オリジナルキャラクターは恋愛(恋愛も素晴らしいですが!)のみと勘違いされやすいですが、原作キャラクターの人間性をより深く描いたり、さらには原作の魅力的な世界観を補完する役割も果たします。
本作で登場した報道キャスターの市谷裕美(上戸彩)は、そうしたオリジナルキャラクターの代表格だと感じました。
彼女が報道キャスターとして、自分の足で動き、肌で感じた事を視聴者へダイレクトに伝えてくれました。
海原内閣官房長官の秘書・船尾亮子(岡本多緒)も、本作のオリジナルキャラクターでありますが、彼女の立ち位置は大変興味深かったです。
入江兄弟、市谷報道キャスター、船尾秘書官、海江田と深町の根深い関係性、これは原作にはなかった新しい試みであり、その出来栄えの良さは素晴らしいものと感じました。
海江田四郎
映画版の海江田四郎についてですが、簡潔にまとめる事ができないほど、原作そのものの海江田四郎であり、今現在を生きる海江田四郎でした。
核兵器という鎖に繋がれた世界、東西間の分断、権力の腐敗といった社会問題を、海江田四郎の視点で演じるのは、かなり難易度の高いものだと思います。
それでも海江田四郎を演じきった葛大沢たかお氏の役者魂に感嘆を隠せません。
賛否はあるかもしれませんが、私は実写化された海江田四郎を目にした時、本物の海江田艦長に会えたと心躍りました。
子供の私が夢見た艦長の姿が、今現実のものとして目の前にあり、大人の私に語りかけ、鼓舞してくれている。そんな感動がありました。
余談ではありますが、15歳の私は受験勉強ストレスから学校へ行けない時がありました。そんな時に出会ったのが沈黙の艦隊であり、海江田四郎です。命を懸けて自由を求め奔走する海江田四郎の姿に、私は大いに勇気づけられたことを覚えています。そんな思い出のある作品の世界観に身を置いている時間がとても楽しく嬉しかったです。

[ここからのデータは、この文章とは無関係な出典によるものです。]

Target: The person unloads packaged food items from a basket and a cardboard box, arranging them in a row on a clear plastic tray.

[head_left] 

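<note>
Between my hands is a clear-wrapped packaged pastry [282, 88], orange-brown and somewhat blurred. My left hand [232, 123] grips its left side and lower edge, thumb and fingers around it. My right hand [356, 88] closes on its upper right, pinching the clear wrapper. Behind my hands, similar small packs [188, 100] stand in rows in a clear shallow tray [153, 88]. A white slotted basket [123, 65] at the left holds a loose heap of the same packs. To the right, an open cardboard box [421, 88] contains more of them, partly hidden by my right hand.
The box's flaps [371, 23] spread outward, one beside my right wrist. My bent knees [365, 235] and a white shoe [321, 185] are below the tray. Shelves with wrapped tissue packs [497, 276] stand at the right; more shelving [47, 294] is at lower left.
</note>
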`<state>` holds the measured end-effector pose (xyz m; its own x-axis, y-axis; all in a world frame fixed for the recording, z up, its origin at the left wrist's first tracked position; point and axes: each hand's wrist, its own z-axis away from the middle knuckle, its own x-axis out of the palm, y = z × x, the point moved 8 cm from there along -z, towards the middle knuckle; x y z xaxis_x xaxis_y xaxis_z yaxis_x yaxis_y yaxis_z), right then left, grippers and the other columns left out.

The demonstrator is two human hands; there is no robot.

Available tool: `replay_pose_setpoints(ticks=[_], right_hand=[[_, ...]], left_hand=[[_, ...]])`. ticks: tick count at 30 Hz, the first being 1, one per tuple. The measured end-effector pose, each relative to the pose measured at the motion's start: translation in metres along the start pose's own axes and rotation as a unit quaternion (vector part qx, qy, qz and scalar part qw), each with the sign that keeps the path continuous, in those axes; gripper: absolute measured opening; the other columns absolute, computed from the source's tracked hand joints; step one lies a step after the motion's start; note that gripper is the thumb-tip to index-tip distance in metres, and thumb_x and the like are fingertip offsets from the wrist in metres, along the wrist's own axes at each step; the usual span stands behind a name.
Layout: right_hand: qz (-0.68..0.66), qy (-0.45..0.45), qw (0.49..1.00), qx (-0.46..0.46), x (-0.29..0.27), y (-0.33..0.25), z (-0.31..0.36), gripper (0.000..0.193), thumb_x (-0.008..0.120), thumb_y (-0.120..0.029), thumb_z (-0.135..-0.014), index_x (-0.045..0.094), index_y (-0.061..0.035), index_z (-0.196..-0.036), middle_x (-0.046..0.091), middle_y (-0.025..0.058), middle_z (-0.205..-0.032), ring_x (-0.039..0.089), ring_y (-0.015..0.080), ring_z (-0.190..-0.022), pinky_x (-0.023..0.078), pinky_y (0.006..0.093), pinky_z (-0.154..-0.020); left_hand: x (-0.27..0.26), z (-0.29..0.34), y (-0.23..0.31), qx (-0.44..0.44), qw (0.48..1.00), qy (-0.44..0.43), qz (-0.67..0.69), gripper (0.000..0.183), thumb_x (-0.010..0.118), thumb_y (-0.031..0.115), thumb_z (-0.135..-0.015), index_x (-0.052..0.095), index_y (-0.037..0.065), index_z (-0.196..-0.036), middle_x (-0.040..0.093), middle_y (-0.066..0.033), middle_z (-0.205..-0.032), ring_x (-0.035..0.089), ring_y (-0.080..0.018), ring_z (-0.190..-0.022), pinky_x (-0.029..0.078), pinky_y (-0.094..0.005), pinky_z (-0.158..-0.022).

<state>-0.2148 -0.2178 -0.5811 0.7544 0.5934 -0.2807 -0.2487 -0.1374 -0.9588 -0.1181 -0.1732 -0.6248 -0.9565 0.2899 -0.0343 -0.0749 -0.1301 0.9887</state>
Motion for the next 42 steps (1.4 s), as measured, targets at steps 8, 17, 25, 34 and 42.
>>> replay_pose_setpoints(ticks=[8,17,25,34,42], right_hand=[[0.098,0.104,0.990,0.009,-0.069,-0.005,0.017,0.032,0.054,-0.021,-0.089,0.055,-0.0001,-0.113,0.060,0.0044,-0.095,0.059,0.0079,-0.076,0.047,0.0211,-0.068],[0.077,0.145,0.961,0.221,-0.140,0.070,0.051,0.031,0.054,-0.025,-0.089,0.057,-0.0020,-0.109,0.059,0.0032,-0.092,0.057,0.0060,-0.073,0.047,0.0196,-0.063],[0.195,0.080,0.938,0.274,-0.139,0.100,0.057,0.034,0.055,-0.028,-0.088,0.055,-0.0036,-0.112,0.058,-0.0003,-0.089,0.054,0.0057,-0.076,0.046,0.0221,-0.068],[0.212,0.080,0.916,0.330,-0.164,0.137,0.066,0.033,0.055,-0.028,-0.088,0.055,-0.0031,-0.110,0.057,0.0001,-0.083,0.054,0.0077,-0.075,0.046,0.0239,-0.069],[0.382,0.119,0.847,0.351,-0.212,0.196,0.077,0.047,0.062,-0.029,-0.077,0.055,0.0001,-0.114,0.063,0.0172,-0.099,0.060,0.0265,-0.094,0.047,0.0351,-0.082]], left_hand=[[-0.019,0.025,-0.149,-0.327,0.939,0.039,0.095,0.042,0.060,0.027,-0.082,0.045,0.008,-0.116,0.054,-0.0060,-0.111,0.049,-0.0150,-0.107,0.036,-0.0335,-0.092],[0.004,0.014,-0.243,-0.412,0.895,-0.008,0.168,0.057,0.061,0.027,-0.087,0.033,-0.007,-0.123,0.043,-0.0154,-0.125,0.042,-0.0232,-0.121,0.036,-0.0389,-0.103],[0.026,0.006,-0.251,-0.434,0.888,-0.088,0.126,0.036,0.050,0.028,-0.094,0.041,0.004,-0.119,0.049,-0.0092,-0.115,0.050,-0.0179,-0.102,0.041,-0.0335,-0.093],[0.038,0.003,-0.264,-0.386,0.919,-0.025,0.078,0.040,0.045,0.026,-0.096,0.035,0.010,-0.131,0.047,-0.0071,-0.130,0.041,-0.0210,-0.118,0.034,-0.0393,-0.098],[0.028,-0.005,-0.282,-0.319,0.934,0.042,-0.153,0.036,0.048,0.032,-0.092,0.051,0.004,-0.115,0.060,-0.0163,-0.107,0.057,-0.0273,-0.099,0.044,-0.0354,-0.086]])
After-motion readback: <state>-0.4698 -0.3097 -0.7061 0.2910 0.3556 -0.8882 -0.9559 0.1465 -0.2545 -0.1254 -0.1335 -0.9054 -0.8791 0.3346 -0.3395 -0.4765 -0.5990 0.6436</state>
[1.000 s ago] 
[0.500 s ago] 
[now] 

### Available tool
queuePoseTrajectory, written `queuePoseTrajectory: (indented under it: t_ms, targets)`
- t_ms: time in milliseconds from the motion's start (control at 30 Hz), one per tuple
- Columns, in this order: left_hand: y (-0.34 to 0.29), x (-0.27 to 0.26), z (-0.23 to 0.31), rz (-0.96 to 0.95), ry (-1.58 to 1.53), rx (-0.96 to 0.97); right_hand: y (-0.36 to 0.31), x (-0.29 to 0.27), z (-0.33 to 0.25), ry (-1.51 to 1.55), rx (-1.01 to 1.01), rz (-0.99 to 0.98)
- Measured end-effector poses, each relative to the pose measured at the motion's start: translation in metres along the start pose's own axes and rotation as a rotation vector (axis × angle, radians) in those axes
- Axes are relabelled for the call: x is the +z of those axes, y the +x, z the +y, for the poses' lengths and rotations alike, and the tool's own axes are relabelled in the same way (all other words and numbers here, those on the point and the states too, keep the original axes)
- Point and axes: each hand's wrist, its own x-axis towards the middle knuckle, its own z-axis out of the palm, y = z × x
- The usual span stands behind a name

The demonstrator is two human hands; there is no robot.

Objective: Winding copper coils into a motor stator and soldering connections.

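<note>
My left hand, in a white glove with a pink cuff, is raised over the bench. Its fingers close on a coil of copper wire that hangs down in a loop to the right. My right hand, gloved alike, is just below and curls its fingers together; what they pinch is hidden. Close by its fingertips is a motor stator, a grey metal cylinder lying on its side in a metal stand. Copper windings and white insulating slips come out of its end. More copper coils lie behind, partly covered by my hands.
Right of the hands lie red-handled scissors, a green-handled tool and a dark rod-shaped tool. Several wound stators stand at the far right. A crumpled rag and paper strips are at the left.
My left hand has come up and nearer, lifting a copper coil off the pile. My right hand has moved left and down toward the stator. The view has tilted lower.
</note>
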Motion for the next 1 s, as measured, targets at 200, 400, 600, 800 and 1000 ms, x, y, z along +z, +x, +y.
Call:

彼の勇敢さに呼応するように、不登校児から学生に元通りした私ですが、大人になってからは挫折の連続です。最近も様々な事に悩み鬱々としていましたが、あの時に抱いた感動を胸に、海江田四郎の姿を思い出しながら、また新たな人生へ一歩を踏み出したいと思いました。
最後に
深町艦長についても(他のキャラクターも)たくさん語りたい事がありますが、最後に一つだけ。
本作の深町艦長は、私が想像していた深町像とはまったく異なりました。それは私自身の原作読解力の低さに起因しているのはもちろんのことですが、原作のような豪快で大胆な深町艦長とは少し違う、悩みや葛藤、逡巡を抱えながらも毅然と前へ進もうとする、一人の人間としての深町艦長の姿を拝見できた気がしました。
それもこれも原作が素晴らしいおかげであり、この映画と巡り会えたことは人生の宝物である事は変わらないです。
また実写版で登場するキャラクターの生き様には、心熱くなりました。彼らの生き様も大変素晴らしく、本作でも充分見応えがあり見続けられるほどなのですが、続編を期待していいエンディングだったと解釈して良いでしょうか?!?!
そうならぜひとも期待したいです!!!!!
お願いします!!!!!!
お願いします!!!!!!!!!!
と、荒ぶりました。
海江田四郎が提示した世界平和という理想論は、現実にはなかなか難しいものであります。
しかしこの作品から我々が学ぶべきなのは、理想に向かってもがく人間の真摯さなのかもしれないと思います。